Searching files using shell

Adapted from the lesson by Tracy Teal and Adina Howe. Original contributors: Paul Wilson, Milad Fatenejad, Sasha Wood, Radhika Khetani, and Adina Howe for Software Carpentry (http://software-carpentry.org/)

We showed a little how to search within a file using less. We can also search within files without even opening them, using grep. Grep is a command-line utility for searching plain-text data sets for lines matching a string or regular expression. Let’s give it a try!

Let’s navigate into directory untrimmed_fastq
Hint: it’s in directory dc_sample_data, use cd

Suppose we want to see how many reads in our file have really bad, with 10 consecutive Ns
Let’s search for the string NNNNNNNNNN in file

 $ grep NNNNNNNNNN SRR098026.fastq

We get back a lot of lines. What is we want to see the whole fastq record for each of these read. We can use the ‘-B’ argument for grep to return the matched line plus one before (-B 1) and two lines after (-A 2). Since each record is four lines and the last second is the sequence, this should give the whole record.

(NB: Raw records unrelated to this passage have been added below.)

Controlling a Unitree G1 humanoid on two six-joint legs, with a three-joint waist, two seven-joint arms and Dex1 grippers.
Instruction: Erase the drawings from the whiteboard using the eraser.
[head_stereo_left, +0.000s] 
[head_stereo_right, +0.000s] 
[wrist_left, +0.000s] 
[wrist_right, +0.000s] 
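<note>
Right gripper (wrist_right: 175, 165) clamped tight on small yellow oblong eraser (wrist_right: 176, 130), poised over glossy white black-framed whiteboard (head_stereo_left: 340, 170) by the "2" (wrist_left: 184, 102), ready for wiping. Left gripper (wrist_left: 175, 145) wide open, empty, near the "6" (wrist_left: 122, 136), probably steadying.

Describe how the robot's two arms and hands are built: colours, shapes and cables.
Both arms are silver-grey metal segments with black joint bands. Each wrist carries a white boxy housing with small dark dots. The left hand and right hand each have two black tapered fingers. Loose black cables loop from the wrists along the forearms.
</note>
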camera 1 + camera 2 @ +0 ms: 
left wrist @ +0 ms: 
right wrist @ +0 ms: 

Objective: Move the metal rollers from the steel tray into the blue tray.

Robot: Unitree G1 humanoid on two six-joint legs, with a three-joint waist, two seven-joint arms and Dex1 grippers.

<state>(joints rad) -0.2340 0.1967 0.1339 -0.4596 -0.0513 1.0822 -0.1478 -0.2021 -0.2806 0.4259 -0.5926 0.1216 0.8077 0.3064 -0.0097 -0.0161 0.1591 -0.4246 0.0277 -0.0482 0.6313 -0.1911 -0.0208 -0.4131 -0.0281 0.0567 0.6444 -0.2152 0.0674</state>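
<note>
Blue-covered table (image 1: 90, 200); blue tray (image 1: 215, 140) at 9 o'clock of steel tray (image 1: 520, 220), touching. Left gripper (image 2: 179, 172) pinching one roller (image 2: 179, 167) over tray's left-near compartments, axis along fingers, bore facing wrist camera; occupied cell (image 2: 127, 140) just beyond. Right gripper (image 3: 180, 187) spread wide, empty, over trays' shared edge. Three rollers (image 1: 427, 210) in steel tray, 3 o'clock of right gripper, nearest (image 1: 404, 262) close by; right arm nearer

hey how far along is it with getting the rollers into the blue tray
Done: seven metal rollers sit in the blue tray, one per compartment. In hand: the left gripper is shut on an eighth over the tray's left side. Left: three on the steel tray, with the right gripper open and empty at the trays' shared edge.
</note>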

$ grep -B1 -A2 NNNNNNNNNN SRR098026.fastq

for example:

@SRR098026.177 HWUSI-EAS1599_1:2:1:1:2025 length=35
CNNNNNNNNNNNNNNNNNNNNNNNNNNNNNNNNNN
+SRR098026.177 HWUSI-EAS1599_1:2:1:1:2025 length=35
#!!!!!!!!!!!!!!!!!!!!!!!!!!!!!!!!!!

Exercise

1) Search for the sequence GNATNACCACTTCC in SRR098026.fastq. In addition to finding the sequence, have your search also return the name of the sequence.

2) Search for that sequence in both fastq files.

Redirection

We’re excited we have all these sequences that we care about that we just got from the FASTQ files. That is a really important motif that is going to help us answer our important question. But all those sequences just went whizzing by with grep. How can we capture them?

We can do that with something called “redirection”. The idea is that we’re redirecting the output to the terminal (all the stuff that went whizzing by) to something else. In this case, we want to print it to a file, so that we can look at it later.

The redirection command for putting something in a file is >

Let’s try it out:

$ grep -B1 -A2 NNNNNNNNNN SRR098026.fastq > bad_reads.txt

The prompt should sit there a little bit, and then it should look like nothing happened. But type ls. You should have a new file called good-data.txt. Take a look at it and see if it has what you think it should.

If we use ‘»’, it will append to rather tha overwrite a file. This can be useful for saving more than one search, for example:

$ grep -B1 -A2 NNNNNNNNNN SRR098026.fastq > bad_reads.txt     
$ grep -B1 -A2 NNNNNNNNNN SRR097977.fastq >> bad_reads.txt

Exercise

Let’s put all the sequences that contain TTATCCGGATTTATTGGGTTTAAAGGGT from all the files in to another file called ‘good-data.txt’

Pipe

There’s one more useful redirection command that we’re going to show, and that’s called the pipe command, and it is |. It’s probably not a key on your keyboard you use very much. What | does is take the output that scrolling by on the terminal and then can run it through another command. When it was all whizzing by before, we wished we could just slow it down and look at it, like we can with less. Well it turns out that we can! We pipe the grep command through less

$ grep -B1 -A2 NNNNNNNNNN SRR098026.fastq | less

Now we can use the arrows to scroll up and down and use q to get out.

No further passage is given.